◆ Data supplied:
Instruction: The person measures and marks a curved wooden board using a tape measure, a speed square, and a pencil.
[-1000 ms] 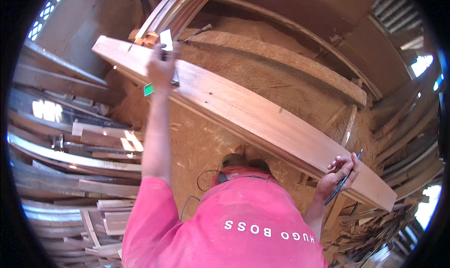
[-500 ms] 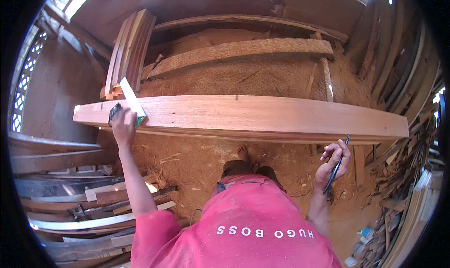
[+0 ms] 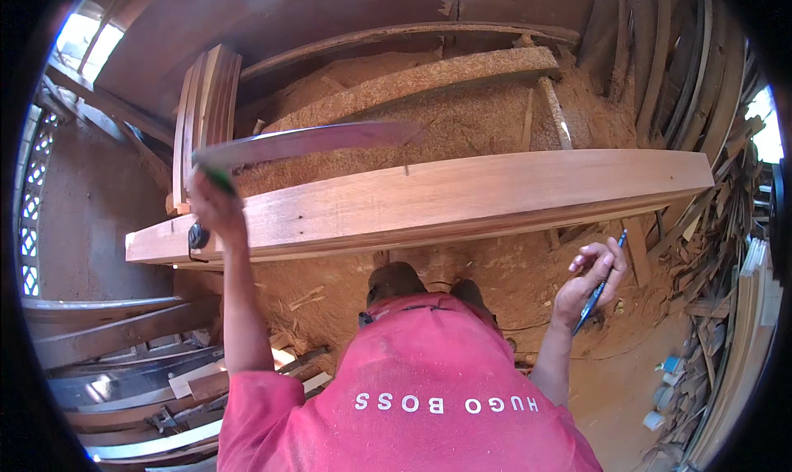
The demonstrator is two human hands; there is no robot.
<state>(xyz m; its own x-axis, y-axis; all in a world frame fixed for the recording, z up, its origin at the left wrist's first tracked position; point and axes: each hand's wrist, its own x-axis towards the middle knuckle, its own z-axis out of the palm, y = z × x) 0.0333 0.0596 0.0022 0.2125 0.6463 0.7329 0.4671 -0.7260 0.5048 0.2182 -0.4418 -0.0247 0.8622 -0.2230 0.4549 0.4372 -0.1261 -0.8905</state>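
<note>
The left hand [image 3: 216,206] is raised at the near left end of a long reddish wooden plank [image 3: 445,200], fingers closed round the green handle of a long thin blade-like strip [image 3: 309,140], blurred, that reaches out to the right above the plank; whether it is a saw or a ruler cannot be told. The right hand [image 3: 590,278] hangs below the plank's right half, apart from it, loosely curled with a blue pen [image 3: 601,284] pinched between its fingers. The plank lies across the view over a sawdust-covered floor [image 3: 462,117]. Stacked boards [image 3: 202,109] stand on edge behind its left end, with scrap timber [image 3: 726,249] piled to the right.
</note>
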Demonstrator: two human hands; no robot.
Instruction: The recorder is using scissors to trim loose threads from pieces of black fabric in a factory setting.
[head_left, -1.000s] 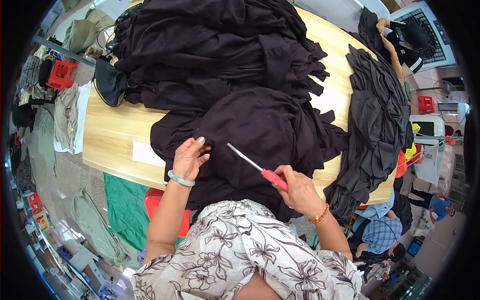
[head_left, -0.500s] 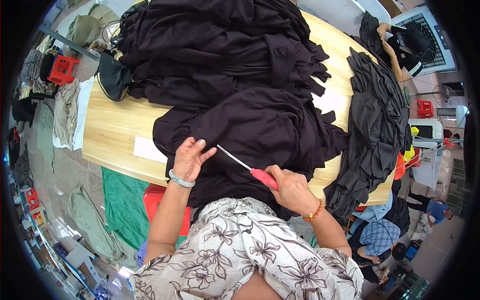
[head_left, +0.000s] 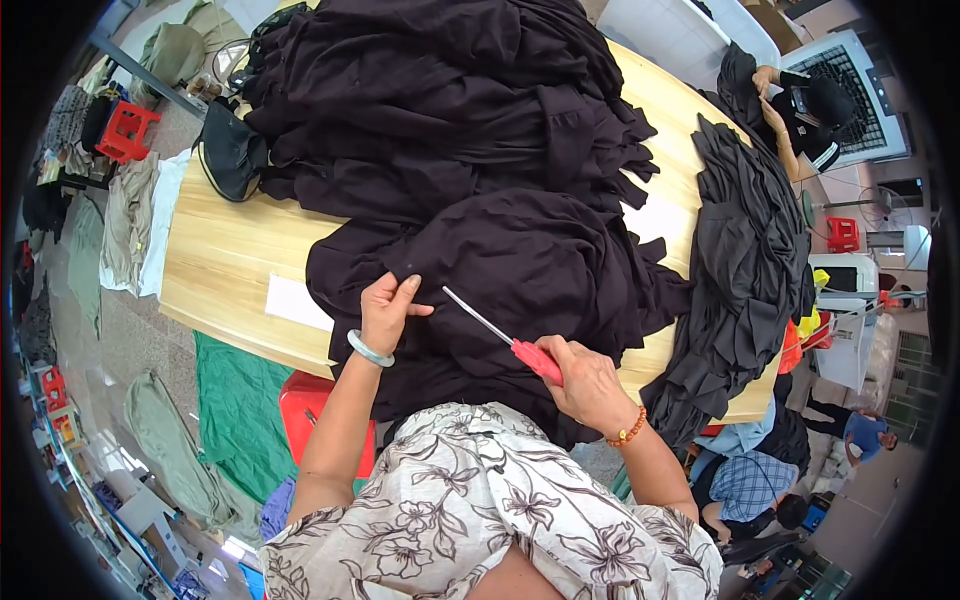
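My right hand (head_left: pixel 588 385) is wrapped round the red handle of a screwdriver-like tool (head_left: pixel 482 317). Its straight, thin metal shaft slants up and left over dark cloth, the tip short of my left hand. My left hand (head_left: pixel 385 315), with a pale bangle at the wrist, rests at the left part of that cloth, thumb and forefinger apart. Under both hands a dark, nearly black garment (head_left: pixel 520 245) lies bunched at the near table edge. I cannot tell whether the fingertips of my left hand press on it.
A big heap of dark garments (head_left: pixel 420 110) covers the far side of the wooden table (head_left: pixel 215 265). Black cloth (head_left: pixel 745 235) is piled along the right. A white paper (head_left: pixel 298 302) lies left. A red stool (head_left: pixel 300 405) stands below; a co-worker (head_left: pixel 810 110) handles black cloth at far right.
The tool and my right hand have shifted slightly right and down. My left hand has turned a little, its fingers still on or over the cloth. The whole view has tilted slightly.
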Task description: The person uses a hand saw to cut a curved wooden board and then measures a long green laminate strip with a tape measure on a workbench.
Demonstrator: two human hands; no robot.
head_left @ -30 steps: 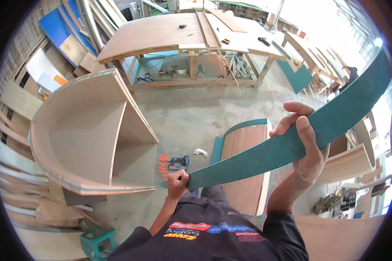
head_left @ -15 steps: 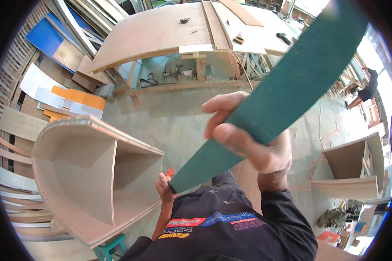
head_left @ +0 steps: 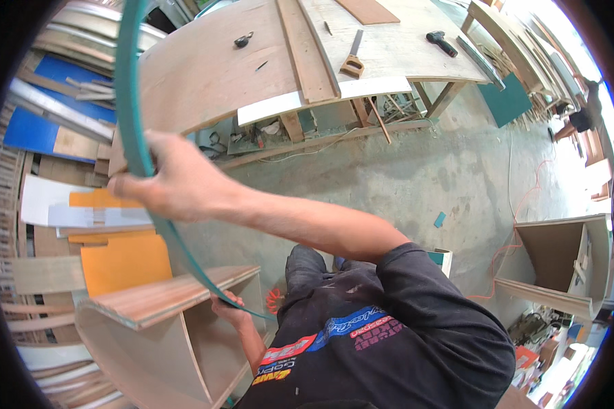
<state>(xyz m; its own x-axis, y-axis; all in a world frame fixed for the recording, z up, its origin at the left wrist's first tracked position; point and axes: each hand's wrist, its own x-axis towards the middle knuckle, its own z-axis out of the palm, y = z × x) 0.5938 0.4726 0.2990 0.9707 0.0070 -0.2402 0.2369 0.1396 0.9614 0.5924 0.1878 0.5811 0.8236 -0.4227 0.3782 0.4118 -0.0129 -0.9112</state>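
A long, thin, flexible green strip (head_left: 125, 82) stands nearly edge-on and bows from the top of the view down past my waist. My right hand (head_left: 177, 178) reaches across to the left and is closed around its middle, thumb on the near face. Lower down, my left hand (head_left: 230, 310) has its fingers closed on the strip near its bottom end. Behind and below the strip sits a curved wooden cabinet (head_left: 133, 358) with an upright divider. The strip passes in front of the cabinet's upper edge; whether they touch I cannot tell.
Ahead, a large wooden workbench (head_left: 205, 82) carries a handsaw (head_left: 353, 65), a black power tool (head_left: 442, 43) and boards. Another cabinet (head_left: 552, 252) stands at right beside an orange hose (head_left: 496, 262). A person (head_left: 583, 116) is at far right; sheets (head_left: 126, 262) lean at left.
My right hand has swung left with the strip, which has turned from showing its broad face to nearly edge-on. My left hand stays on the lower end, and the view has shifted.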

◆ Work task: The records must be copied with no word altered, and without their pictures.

◆ Response to this task:
Instruction: The person measures and marks a curved wooden board using a tape measure, a speed square, and a pencil.
[-1000 ms] 
[-500 ms] 
[+0 ms] 
The demonstrator is two human hands; there is no robot.
<state>(xyz m; its own x-axis, y-axis; all in a world frame fixed for the recording, z up, its origin at the left wrist's first tracked position; point and axes: each hand's wrist, its own x-axis towards the middle knuckle, its own z-axis out of the palm, y = z × x) 0.0333 0.0596 0.0022 0.2125 0.6463 0.7329 0.4671 -0.7260 0.5048 0.2182 -0.4418 -0.0247 0.8622 -0.2230 0.4549 0.4372 -0.1261 -0.8905</state>
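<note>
The left hand [image 3: 216,206] is raised at the near left end of a long reddish wooden plank [image 3: 445,200], fingers closed round the green handle of a long thin blade-like strip [image 3: 309,140], blurred, that reaches out to the right above the plank; whether it is a saw or a ruler cannot be told. The right hand [image 3: 590,278] hangs below the plank's right half, apart from it, loosely curled with a blue pen [image 3: 601,284] pinched between its fingers. The plank lies across the view over a sawdust-covered floor [image 3: 462,117]. Stacked boards [image 3: 202,109] stand on edge behind its left end, with scrap timber [image 3: 726,249] piled to the right.
</note>
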Demonstrator: two human hands; no robot.
Instruction: The recorder is using scissors to trim loose threads from pieces of black fabric in a factory setting.
[head_left, -1.000s] 
[head_left, -0.500s] 
[head_left, +0.000s] 
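My right hand (head_left: pixel 588 385) is wrapped round the red handle of a screwdriver-like tool (head_left: pixel 482 317). Its straight, thin metal shaft slants up and left over dark cloth, the tip short of my left hand. My left hand (head_left: pixel 385 315), with a pale bangle at the wrist, rests at the left part of that cloth, thumb and forefinger apart. Under both hands a dark, nearly black garment (head_left: pixel 520 245) lies bunched at the near table edge. I cannot tell whether the fingertips of my left hand press on it.
A big heap of dark garments (head_left: pixel 420 110) covers the far side of the wooden table (head_left: pixel 215 265). Black cloth (head_left: pixel 745 235) is piled along the right. A white paper (head_left: pixel 298 302) lies left. A red stool (head_left: pixel 300 405) stands below; a co-worker (head_left: pixel 810 110) handles black cloth at far right.
The tool and my right hand have shifted slightly right and down. My left hand has turned a little, its fingers still on or over the cloth. The whole view has tilted slightly.
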Task description: The person uses a hand saw to cut a curved wooden board and then measures a long green laminate strip with a tape measure on a workbench.
Demonstrator: two human hands; no robot.
head_left @ -30 steps: 
head_left @ -15 steps: 
head_left @ +0 steps: 
<state>(xyz m; its own x-axis, y-axis; all in a world frame fixed for the recording, z up, its origin at the left wrist's first tracked position; point and axes: each hand's wrist, its own x-axis towards the middle knuckle, its own z-axis out of the palm, y = z × x) 0.5938 0.4726 0.2990 0.9707 0.0070 -0.2402 0.2369 0.1396 0.9614 0.5924 0.1878 0.5811 0.8236 -0.4227 0.3782 0.4118 -0.0129 -0.9112</state>
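A long, thin, flexible green strip (head_left: 125, 82) stands nearly edge-on and bows from the top of the view down past my waist. My right hand (head_left: 177, 178) reaches across to the left and is closed around its middle, thumb on the near face. Lower down, my left hand (head_left: 230, 310) has its fingers closed on the strip near its bottom end. Behind and below the strip sits a curved wooden cabinet (head_left: 133, 358) with an upright divider. The strip passes in front of the cabinet's upper edge; whether they touch I cannot tell.
Ahead, a large wooden workbench (head_left: 205, 82) carries a handsaw (head_left: 353, 65), a black power tool (head_left: 442, 43) and boards. Another cabinet (head_left: 552, 252) stands at right beside an orange hose (head_left: 496, 262). A person (head_left: 583, 116) is at far right; sheets (head_left: 126, 262) lean at left.
My right hand has swung left with the strip, which has turned from showing its broad face to nearly edge-on. My left hand stays on the lower end, and the view has shifted.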

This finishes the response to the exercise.